Submitted by DaveOverton on Wed, 08/17/2011 - 01:37 Pro Licensee
SL6.1 64bit on the greylist setting screen in virtualmin Greylisting is not available on this system : The Postgrey command postgrey was not found However, Virtualmin can attempt to automatically install the Postgrey greylisting package for you. Clicking the Install postgrey now button gives me:
Installing the Postgrey package ..
Installing package(s) with command yum -y install postgrey ..
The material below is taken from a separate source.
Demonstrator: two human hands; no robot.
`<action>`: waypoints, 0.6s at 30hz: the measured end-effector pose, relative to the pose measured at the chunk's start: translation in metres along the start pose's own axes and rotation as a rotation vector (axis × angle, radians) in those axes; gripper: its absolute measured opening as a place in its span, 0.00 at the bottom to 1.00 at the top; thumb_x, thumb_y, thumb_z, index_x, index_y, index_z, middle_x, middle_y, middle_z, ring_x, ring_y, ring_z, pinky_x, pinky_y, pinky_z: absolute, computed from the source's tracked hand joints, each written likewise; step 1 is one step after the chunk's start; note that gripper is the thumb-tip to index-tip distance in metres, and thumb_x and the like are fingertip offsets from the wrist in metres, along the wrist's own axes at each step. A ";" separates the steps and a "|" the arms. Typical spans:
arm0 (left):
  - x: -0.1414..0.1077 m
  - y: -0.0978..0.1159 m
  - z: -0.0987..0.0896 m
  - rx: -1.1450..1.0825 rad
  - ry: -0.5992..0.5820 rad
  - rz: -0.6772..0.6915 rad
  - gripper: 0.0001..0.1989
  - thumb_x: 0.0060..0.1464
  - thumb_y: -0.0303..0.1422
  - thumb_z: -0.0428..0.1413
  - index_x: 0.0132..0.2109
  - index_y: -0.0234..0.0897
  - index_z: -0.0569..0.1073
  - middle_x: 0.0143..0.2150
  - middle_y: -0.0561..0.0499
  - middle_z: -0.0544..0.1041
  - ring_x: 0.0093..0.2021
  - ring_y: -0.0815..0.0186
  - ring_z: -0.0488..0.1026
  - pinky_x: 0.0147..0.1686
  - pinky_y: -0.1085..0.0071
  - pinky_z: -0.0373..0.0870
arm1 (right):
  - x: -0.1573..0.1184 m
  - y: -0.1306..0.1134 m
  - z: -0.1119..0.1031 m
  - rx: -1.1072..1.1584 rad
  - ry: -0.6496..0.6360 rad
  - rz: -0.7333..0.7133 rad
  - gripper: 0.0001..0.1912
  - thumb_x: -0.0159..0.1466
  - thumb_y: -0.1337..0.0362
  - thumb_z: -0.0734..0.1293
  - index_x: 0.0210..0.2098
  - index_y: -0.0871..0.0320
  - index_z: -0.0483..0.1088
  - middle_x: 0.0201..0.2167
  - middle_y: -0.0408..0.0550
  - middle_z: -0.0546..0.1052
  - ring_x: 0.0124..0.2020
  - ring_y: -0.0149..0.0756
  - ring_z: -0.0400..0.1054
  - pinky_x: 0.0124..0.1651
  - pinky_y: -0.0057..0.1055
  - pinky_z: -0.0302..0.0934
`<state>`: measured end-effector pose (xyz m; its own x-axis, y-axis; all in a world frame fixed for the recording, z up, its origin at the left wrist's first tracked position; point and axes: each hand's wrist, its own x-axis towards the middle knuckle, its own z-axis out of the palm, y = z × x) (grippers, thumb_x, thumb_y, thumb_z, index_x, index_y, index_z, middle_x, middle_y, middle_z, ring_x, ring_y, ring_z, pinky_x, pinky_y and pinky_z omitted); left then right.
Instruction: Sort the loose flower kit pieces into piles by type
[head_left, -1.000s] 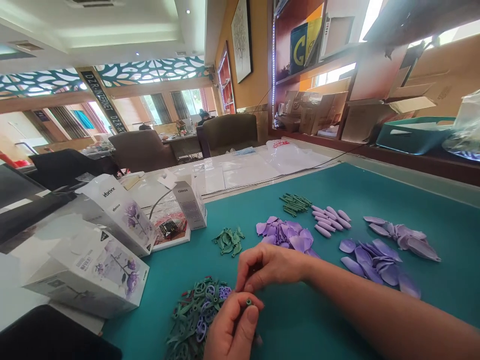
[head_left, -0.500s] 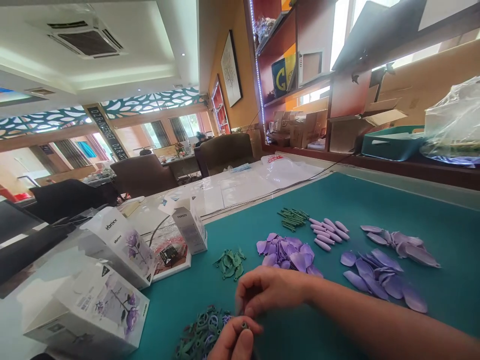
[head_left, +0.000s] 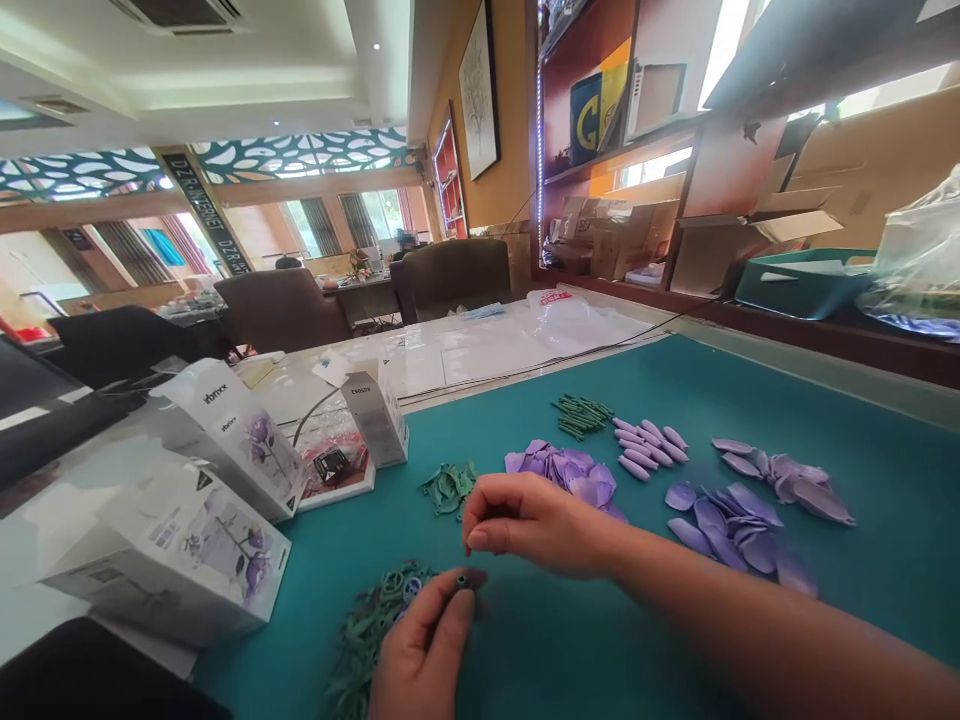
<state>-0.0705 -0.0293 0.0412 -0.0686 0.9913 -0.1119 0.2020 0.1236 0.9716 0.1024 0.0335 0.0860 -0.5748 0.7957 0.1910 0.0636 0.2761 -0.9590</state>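
My left hand (head_left: 427,640) is closed at the bottom middle, pinching a small dark green part with a hole in its end (head_left: 463,581) between thumb and forefinger. Just above it is my right hand (head_left: 517,515), its fingers pressed together and pointing left; a tiny dark tip shows below them, too small to name. The hands are slightly apart. Beside my left hand lies a heap of green and purple plastic pieces (head_left: 367,630). A small pile of green leaf-like pieces (head_left: 448,488) sits behind my right fingers, and purple petals (head_left: 562,468) lie partly behind that hand.
On the green mat (head_left: 600,640) are dark green sticks (head_left: 581,415), lilac pods (head_left: 649,447), violet petals (head_left: 724,525) and paler petals (head_left: 787,472). White boxes (head_left: 187,560) with flower pictures stand at the left, near a tray (head_left: 337,475). Shelves rise behind.
My right hand has lifted away from my left hand, opening a gap between them. My left hand keeps its pinch on the green part. The camera view has shifted slightly.
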 end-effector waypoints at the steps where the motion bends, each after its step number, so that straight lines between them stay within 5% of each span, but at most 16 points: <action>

Setting up Install Process
Resolving Dependencies
--> Running transaction check
---> Package postgrey.noarch 0:1.32-3.el6 will be installed
--> Processing Dependency: perl(Net::Server) for package: postgrey-1.32-3.el6.noarch
--> Processing Dependency: perl(Net::Server::Multiplex) for package: postgrey-1.32-3.el6.noarch
--> Processing Dependency: perl(Net::Server::Daemonize) for package: postgrey-1.32-3.el6.noarch
--> Processing Dependency: perl(BerkeleyDB) for package: postgrey-1.32-3.el6.noarch
--> Finished Dependency Resolution
Error: Package: postgrey-1.32-3.el6.noarch (virtualmin)
Requires: perl(Net::Server::Multiplex)
Error: Package: postgrey-1.32-3.el6.noarch (virtualmin)
Requires: perl(Net::Server)
Error: Package: postgrey-1.32-3.el6.noarch (virtualmin)
Requires: perl(BerkeleyDB)
Error: Package: postgrey-1.32-3.el6.noarch (virtualmin)
Requires: perl(Net::Server::Daemonize)
You could try using --skip-broken to work around the problem
You could try running: rpm -Va --nofiles --nodigest
.. install failed!
.. installation failed!
and of course, it does. doing the same command line from ssh shell gives the same result.
Status:
Closed (fixed)
Comments
Submitted by JamieCameron on Wed, 08/17/2011 - 10:33 Comment #1
Yes, this is a known issue .. we don't have a Postgrey package for CentOS 6 / SL 6 yet.
Joe is working on it though..
The postgrey dependencies have been rolled into the repos. You may need to run "yum clean metadata" to convince yum to re-download the repodata.
Submitted by Issues on Thu, 09/01/2011 - 10:22 Comment #3
Automatically closed -- issue fixed for 2 weeks with no activity.